I’m not here to talk about how the job of assistant editor is thankless or that we lack respect. The truth is we get thanked quite often, and in fact, the skills and connections we gain in this job often set us up for success beyond Handwoven. I want to celebrate and showcase the accomplishments of my amazing predecessors. You might not realize it, but many of our assistant editors are now household names in the fiber world.
Handwoven Editors Emeriti Jane Patrick and Jean Scorgie started out as assistant editors before taking over the magazine. No doubt their years behind the scenes helped them prepare for taking the lead. Ann Budd might be more familiar as the former managing editor of Interweave Knits and as the author of many knitting books, but she also got her start in the publishing world as the assistant editor of Handwoven.
Speaking of books, several former assistant editors are also authors of beloved weaving books. Barbara Liebler wrote the sadly out-of-print Hands On Weaving, and Pattie Graver (who also has a project in this issue) wrote the brilliant Next Steps in Weaving.
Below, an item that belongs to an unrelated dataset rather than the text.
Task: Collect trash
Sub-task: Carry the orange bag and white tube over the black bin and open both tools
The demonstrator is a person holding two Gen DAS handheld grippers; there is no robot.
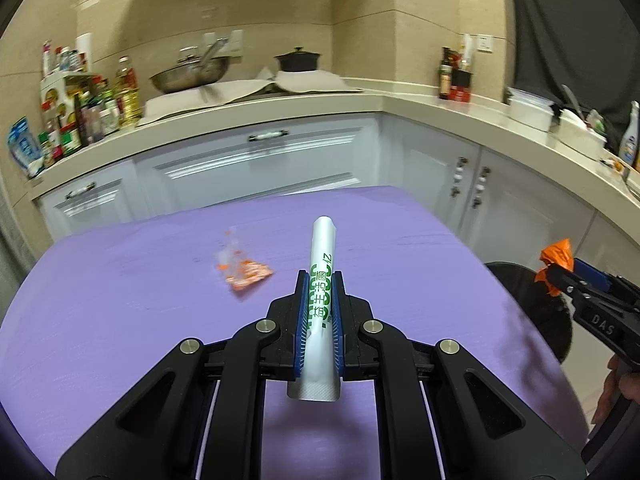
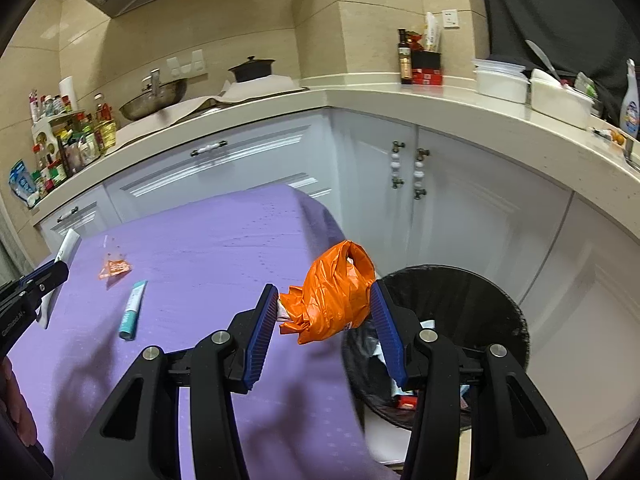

Anyone who loves rigid-heddle weaving has probably heard of former Assistant Editor Liz Gipson and her many books and videos.
Not all assistant editors went on to become publishing powerhouses; some moved to other jobs within Interweave—Dale Pettigrew went on to run the Spin-Off Autumn Retreat, while Suzanne DeAtley became vice president of HR. Others such as Doree Pitkin and Dawn Hamilton continued creating works of fiber art.
Personally, I have no plans to leave my post at Handwoven any time soon. From my very first issue (the “Fashion” issue, September/October 2011) to today, I’ve learned more than I could have ever imagined about weaving and writing. Each issue is a new journey full of adventure, and frankly, I can’t wait to see where we head next.